Rachata Ausavarungnirun<sup>a,\*</sup>, Chris Fallin<sup>a</sup>, Xiangyao Yu<sup>b</sup>, Kevin Kai-Wei Chang<sup>a</sup>, Greg Nazario<sup>a</sup>, Reetuparna Das<sup>c</sup>, Gabriel H. Loh<sup>d</sup>, Onur Mutlu<sup>a</sup>

<sup>a</sup> Carnegie Mellon University, United States

<sup>b</sup> University of Michigan, United States

<sup>c</sup> Massachusetts Institute of Technology, United States

<sup>d</sup>Advanced Micro Devices, United States

#### ARTICLE INFO

Article history: Available online 11 February 2016

Keywords: Network on Chip Parallelism Interconnect

### ABSTRACT

Hierarchical ring networks, which hierarchically connect multiple levels of rings, have been proposed in the past to improve the scalability of ring interconnects, but past hierarchical ring designs sacrifice some of the key benefits of rings by reintroducing more complex in-ring buffering and buffered flow control. Our goal in this paper is to design a new hierarchical ring interconnect that can maintain most of the simplicity of traditional ring designs (i.e., no in-ring buffering or buffered flow control) while achieving high scalability as more complex buffered hierarchical ring designs.

To this end, we revisit the concept of a hierarchical-ring network-on-chip. Our design, called **HiRD** (Hierarchical Rings with Deflection), includes critical features that enable us to mostly maintain the simplicity of traditional simple ring topologies while providing higher energy efficiency and scalability. *First*, HiRD does not have any buffering or buffered flow control within individual rings, and requires only a small amount of buffering between the ring hierarchy levels. When inter-ring buffers are full, our d7sesign simply *deflects* flits so that they circle the ring and try again, which eliminates the need for in-ring buffering. *Second*, we introduce two simple mechanisms that together provide an end-to-end delivery guarantee within the entire network (despite any deflections that occur) without impacting the critical path or latency of the vast majority of network traffic.

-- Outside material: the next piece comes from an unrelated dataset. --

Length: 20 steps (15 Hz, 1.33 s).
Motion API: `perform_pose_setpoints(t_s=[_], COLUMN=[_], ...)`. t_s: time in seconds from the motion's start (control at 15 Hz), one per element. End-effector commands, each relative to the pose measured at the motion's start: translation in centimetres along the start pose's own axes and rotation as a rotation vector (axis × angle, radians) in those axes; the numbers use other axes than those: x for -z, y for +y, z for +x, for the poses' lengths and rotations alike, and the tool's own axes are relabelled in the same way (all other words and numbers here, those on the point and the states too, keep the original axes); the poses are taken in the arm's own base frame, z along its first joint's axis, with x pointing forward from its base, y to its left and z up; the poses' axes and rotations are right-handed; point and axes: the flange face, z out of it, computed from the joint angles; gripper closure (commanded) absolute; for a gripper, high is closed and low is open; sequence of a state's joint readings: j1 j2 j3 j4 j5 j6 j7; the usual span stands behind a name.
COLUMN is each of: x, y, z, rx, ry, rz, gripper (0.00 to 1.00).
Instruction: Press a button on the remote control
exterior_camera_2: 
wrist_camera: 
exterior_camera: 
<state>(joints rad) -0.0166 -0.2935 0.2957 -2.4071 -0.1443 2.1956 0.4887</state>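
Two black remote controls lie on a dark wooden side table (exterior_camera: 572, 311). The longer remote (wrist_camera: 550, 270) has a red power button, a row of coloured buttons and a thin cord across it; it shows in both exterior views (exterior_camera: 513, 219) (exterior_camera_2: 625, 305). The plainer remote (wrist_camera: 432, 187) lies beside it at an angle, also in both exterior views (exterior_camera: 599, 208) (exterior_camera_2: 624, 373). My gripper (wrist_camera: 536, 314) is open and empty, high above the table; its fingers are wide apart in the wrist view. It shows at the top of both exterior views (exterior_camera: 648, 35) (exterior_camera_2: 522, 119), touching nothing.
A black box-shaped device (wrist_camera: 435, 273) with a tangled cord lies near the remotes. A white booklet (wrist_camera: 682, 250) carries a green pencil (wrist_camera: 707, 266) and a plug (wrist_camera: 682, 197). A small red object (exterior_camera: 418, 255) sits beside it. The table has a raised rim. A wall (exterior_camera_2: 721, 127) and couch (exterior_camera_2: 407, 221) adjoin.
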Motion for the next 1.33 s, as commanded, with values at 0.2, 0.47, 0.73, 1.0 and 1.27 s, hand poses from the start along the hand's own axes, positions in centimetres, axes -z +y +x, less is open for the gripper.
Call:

Our experimental evaluations on a wide variety of multiprogrammed and multithreaded workloads and synthetic traffic patterns show that HiRD attains equal or better performance at better energy efficiency than multiple versions of both a previous hierarchical ring design and a traditional single ring design. We also extensively analyze our design's characteristics and injection and delivery guarantees. We conclude that HiRD can be a compelling design point that allows higher energy efficiency and scalability while retaining the simplicity and appeal of conventional ring-based designs.

© 2016 Elsevier B.V. All rights reserved.

\* Corresponding author. Tel.: +1 412-589-9198. *E-mail address:* rachata@cmu.edu (R. Ausavarungnirun).

http://dx.doi.org/10.1016/j.parco.2016.01.009 0167-8191/© 2016 Elsevier B.V. All rights reserved.









Fig. 1. A traditional hierarchical ring design [22,24,53,54,64] allows "local rings" with simple node routers to scale by connecting to a "global ring" via bridge routers.

#### 1. Introduction

Interconnect scalability, performance, and energy efficiency are first-order concerns in the design of future CMPs (chip multiprocessors). As CMPs are built with greater numbers of cores, centralized interconnects (such as crossbars or shared buses) are no longer scalable. The Network-on-Chip (NoC) is the most commonly-proposed solution [12]: cores exchange packets over a network consisting of network switches and links arranged in some topology.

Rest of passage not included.